In the entries that follow, the lines from the one with "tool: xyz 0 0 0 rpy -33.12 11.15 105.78" through the one with "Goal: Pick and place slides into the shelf" are the ones to write out, exactly and with both ends included. Nothing else should appear.

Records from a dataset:
+++
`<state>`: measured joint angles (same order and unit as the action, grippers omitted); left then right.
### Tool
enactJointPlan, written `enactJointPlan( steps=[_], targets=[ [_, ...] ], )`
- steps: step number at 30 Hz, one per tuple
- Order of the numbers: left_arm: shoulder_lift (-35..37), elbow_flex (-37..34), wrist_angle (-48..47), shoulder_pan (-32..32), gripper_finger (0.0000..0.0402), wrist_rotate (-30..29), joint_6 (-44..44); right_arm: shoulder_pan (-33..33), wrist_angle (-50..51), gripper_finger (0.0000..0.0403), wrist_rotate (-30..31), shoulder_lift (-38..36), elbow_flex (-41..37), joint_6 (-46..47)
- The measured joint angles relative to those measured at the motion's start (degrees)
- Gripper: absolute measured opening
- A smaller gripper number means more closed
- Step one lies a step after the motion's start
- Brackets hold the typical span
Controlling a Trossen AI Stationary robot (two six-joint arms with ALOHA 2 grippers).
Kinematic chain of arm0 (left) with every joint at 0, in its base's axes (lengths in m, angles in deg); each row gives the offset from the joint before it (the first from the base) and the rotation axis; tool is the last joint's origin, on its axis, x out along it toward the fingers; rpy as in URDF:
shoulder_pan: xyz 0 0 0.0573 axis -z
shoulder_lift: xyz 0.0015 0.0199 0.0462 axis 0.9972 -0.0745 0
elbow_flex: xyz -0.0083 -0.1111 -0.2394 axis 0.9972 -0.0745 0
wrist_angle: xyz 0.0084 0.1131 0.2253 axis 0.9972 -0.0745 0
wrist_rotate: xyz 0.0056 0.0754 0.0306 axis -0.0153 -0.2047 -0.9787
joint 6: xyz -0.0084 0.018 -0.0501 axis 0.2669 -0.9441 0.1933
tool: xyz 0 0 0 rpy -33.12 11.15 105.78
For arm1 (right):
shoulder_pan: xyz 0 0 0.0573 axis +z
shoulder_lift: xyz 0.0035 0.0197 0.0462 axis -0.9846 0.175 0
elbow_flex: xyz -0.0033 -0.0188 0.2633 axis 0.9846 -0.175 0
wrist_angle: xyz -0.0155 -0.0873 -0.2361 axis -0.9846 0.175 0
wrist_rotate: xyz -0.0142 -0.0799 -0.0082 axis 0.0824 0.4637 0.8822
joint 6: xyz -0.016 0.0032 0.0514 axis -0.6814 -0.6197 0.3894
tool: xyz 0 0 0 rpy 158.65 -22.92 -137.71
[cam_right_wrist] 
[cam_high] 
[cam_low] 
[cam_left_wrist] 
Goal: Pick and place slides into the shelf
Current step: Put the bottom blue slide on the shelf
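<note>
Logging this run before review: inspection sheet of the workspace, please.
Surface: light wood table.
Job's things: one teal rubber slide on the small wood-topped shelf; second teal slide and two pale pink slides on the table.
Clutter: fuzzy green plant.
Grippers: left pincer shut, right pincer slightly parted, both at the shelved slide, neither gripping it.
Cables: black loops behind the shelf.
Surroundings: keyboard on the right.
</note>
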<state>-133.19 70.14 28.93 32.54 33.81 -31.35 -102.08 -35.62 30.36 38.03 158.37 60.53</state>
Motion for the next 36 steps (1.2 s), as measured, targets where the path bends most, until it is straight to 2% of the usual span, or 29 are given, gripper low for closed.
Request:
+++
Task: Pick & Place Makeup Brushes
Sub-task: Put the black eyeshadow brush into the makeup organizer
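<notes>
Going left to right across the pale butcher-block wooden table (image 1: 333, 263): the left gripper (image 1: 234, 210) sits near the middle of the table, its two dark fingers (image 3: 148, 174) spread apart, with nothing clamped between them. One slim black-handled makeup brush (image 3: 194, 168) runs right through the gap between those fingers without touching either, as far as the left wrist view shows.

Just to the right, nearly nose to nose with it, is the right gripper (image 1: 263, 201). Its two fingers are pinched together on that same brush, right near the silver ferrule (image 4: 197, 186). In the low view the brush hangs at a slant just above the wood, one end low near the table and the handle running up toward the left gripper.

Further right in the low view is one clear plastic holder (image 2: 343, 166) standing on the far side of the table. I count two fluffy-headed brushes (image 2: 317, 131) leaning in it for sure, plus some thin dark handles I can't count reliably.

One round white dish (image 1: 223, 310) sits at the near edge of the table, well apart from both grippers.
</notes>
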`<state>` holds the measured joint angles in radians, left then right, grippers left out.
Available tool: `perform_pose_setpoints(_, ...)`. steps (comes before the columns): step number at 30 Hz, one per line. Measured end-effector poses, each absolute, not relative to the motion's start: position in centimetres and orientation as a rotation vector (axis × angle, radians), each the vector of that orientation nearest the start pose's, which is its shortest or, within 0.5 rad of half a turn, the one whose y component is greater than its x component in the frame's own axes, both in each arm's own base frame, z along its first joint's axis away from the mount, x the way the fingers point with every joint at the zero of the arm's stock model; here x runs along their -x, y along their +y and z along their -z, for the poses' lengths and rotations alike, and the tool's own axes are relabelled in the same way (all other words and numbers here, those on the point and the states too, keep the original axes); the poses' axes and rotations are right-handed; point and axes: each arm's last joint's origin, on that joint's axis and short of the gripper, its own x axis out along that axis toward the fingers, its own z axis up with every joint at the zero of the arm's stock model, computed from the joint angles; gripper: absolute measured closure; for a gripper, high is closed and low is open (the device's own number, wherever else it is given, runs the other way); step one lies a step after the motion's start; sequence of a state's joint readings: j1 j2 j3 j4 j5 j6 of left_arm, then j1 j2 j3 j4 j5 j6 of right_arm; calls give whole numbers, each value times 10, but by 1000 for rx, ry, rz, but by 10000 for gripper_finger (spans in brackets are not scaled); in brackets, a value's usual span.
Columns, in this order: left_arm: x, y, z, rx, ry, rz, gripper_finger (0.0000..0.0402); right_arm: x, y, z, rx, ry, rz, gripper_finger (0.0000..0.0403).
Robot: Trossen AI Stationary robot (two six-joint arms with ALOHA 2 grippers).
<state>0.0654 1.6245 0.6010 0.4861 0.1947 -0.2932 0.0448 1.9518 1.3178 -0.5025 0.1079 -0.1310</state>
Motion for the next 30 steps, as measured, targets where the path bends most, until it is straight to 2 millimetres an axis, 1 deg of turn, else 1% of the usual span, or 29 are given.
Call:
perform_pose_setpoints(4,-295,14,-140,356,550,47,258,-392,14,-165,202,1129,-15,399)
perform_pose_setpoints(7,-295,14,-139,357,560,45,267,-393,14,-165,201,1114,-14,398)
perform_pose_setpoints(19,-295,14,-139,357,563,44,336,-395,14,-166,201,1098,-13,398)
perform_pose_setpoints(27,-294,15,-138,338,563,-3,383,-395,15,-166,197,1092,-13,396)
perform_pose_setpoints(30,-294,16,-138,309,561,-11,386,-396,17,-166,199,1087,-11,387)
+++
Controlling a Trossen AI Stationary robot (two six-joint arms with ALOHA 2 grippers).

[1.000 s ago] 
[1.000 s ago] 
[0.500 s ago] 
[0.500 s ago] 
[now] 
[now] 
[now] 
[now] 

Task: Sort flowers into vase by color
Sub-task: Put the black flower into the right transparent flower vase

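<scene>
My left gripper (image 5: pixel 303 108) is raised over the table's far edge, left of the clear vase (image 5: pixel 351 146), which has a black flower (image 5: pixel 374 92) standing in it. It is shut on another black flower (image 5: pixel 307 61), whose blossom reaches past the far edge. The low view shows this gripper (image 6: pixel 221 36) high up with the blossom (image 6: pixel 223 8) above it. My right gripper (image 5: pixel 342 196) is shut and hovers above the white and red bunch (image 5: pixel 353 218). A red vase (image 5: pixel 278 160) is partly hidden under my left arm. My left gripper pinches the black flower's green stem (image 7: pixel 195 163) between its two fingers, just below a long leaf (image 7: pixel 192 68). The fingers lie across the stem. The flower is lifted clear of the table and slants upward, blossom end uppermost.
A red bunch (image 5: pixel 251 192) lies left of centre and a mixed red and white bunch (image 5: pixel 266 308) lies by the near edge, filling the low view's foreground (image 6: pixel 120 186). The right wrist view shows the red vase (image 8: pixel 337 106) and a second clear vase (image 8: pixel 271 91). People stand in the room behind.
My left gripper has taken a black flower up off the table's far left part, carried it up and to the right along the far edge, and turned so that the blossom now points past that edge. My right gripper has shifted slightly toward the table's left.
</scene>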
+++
• EXPECTED OUTPUT:
tool: xyz 0 0 0 rpy -33.12 11.15 105.78
For arm1 (right):
shoulder_pan: xyz 0 0 0.0573 axis +z
shoulder_lift: xyz 0.0035 0.0197 0.0462 axis -0.9846 0.175 0
elbow_flex: xyz -0.0033 -0.0188 0.2633 axis 0.9846 -0.175 0
wrist_angle: xyz -0.0155 -0.0873 -0.2361 axis -0.9846 0.175 0
wrist_rotate: xyz -0.0142 -0.0799 -0.0082 axis 0.0824 0.4637 0.8822
joint 6: xyz -0.016 0.0032 0.0514 axis -0.6814 -0.6197 0.3894
tool: xyz 0 0 0 rpy 158.65 -22.92 -137.71
[cam_right_wrist] 
[cam_high] 
[cam_low] 
[cam_left_wrist] 
Goal: Pick and place slides into the shelf

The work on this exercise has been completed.